Smith's block was welcomed, but wasn't really expected. WVU put in its jumpers in the middle of the line of scrimmage to give the team a better chance to get a hand on Miliano's kick.
"Technically, the play was set up for Ryan Nehlen to block it," Smith said of the 6-foot-2 receiver who jumps 391/2 inches, 3 inches higher than anyone on the team.
That right side sometimes opened wide and Smith had seen enough tape to know if he fired off the line of scrimmage when the ball was snapped and hit that gap just right, he'd have a chance to get a hand on the ball.
"I was thinking it, but I didn't say it out loud, that I've got to block that kick," Smith said. "Usually I get my finger tip on it, but the simple fact I shot through the gap clean, I got my whole hand on it."

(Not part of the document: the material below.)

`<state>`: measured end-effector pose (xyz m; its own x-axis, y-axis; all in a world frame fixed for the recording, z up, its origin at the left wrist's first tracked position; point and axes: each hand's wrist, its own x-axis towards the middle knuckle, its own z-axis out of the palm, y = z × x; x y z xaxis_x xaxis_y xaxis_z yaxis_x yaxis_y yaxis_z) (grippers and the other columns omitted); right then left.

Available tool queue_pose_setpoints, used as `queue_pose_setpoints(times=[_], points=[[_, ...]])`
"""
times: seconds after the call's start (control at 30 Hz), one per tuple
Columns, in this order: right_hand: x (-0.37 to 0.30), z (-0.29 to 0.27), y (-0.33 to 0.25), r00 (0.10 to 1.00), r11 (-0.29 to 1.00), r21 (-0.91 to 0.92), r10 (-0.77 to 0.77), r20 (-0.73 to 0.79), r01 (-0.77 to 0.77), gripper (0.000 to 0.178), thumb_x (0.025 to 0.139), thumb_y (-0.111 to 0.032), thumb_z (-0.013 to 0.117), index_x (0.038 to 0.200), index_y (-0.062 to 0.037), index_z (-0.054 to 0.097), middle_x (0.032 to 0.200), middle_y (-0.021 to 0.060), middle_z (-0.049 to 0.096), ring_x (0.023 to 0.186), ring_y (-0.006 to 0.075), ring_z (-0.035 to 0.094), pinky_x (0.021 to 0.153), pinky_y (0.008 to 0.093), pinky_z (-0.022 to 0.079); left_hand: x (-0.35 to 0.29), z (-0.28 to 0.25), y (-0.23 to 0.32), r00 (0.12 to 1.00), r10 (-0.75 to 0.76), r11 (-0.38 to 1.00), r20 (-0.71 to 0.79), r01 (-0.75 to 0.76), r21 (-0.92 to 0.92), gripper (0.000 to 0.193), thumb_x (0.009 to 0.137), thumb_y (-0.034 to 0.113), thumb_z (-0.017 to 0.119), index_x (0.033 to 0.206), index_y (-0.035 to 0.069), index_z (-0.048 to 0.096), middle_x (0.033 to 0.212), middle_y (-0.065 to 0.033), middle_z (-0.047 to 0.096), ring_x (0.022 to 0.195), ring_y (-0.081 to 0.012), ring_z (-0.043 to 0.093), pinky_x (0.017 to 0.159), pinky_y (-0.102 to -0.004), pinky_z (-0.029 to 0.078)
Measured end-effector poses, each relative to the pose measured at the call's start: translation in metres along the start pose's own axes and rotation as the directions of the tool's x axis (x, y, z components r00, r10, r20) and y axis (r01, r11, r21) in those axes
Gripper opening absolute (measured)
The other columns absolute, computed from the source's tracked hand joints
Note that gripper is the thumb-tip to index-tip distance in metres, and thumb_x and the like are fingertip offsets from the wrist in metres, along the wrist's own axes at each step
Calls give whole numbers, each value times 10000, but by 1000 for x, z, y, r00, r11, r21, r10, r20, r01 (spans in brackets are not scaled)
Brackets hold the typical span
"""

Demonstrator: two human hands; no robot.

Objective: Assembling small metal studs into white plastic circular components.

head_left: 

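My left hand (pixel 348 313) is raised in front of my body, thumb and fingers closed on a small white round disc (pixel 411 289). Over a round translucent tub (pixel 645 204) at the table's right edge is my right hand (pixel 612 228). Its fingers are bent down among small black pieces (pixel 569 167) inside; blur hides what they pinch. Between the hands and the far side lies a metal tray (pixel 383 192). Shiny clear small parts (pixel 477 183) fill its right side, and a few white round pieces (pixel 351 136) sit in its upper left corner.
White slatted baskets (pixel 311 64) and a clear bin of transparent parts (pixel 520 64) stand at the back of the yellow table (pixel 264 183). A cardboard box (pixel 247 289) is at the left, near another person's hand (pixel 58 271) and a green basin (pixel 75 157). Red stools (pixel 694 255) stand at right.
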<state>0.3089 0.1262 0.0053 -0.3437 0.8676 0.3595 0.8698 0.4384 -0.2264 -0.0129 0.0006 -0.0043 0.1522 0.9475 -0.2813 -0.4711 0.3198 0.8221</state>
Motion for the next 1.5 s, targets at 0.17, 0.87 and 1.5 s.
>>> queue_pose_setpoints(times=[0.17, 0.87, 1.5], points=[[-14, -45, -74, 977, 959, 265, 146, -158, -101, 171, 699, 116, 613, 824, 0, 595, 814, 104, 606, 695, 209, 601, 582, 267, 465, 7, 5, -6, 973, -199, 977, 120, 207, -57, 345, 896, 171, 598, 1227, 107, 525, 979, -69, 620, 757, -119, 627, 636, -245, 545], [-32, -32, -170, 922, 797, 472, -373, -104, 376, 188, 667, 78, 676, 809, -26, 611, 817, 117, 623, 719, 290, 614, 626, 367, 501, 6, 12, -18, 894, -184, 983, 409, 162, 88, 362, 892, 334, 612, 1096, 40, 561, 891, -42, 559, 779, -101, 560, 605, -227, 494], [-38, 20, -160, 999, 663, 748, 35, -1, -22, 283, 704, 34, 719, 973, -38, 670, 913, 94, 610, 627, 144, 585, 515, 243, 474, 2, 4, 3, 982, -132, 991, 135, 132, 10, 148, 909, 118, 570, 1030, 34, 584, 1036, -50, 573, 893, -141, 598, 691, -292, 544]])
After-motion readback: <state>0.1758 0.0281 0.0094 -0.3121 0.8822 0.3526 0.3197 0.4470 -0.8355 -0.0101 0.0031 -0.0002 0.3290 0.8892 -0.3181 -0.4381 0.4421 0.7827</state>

The block and the win triggered a celebration on the field quarterback Geno Smith described as "pandemonium."
"It's fun to see a team come together and play four quarters and get excited when things happen in our favor," Holgorsen said. "We didn't get down when things didn't go in our favor. That's the way football is. You need to be excited when good things happen and you can't get down when good things don't happen."